This reminds me of a conversation I had with the proprietor of the shop where I used to buy my daughters' school uniforms. Her family was from India, and she herself had been to university and gained a degree in Art. However, she said that the consequence of the girls being able to be educated to university level was that they were no longer learning the traditional embroidery skills from their mothers - she said that her mother was a skilled embroideress, doing wonderful work with mirrors, etc, but she had not had the time to learn any of these embroidery skills from her.

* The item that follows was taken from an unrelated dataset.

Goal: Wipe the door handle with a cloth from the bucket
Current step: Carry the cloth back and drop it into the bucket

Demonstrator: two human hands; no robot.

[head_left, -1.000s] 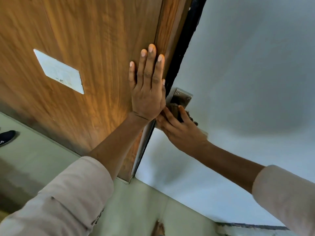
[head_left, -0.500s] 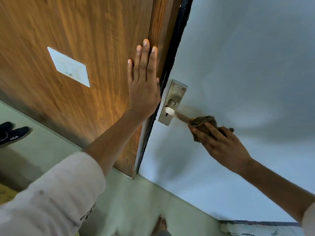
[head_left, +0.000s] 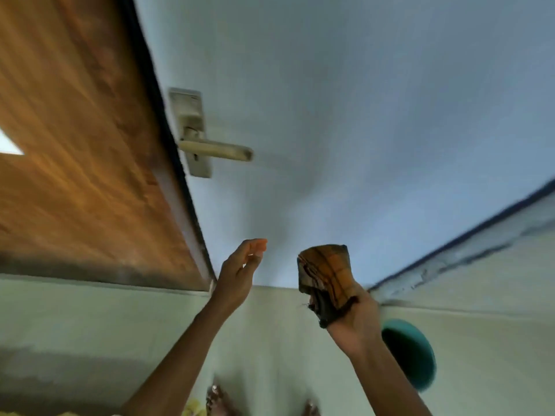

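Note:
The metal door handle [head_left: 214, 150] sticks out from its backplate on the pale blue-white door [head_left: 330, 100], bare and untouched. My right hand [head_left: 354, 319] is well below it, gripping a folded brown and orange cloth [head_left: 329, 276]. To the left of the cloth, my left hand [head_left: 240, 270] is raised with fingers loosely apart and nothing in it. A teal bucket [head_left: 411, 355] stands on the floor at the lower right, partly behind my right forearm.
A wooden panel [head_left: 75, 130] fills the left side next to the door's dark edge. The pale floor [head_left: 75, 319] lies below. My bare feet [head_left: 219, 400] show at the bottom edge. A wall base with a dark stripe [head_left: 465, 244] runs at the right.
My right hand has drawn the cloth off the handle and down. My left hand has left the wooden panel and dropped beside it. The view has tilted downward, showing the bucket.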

Consider how many of us have learnt to make lace later in life than childhood - some, I know, have learnt from mothers and grandmothers, but many of us didn't have time until we had got our education, and in some cases, young family, out of the way. Maybe the same will happen in terms of the embroidery mentioned above, but do we need to think in terms of education encompassing traditional skills as well as the academic prowess our politicians and quangos think are far more important?

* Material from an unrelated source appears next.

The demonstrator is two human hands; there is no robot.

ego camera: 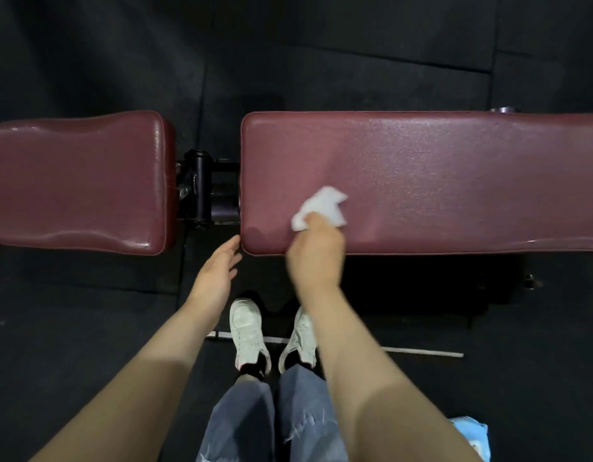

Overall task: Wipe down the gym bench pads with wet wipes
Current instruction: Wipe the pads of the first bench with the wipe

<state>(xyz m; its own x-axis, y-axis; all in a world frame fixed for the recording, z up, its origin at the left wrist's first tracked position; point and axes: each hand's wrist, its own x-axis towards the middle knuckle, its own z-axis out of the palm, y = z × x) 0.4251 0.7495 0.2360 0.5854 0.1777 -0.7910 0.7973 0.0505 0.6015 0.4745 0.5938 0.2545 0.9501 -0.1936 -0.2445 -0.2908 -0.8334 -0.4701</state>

In message <[email protected]>, [email protected] writes
The claim is that apprenticeship is very long, 4 or 5 years,  and must be
started very early. At 13 the girls leave school and have not time  to
acquire the skills for lacemaking as they must go to work immediately, and so
have to become housemaids instead. "The speech  goes on to list the evident
advantages deriving from an industry that could  solve the unemployment
problem, stop the depopulation of the countryside and,  because it was made at
home, hold the family unit together."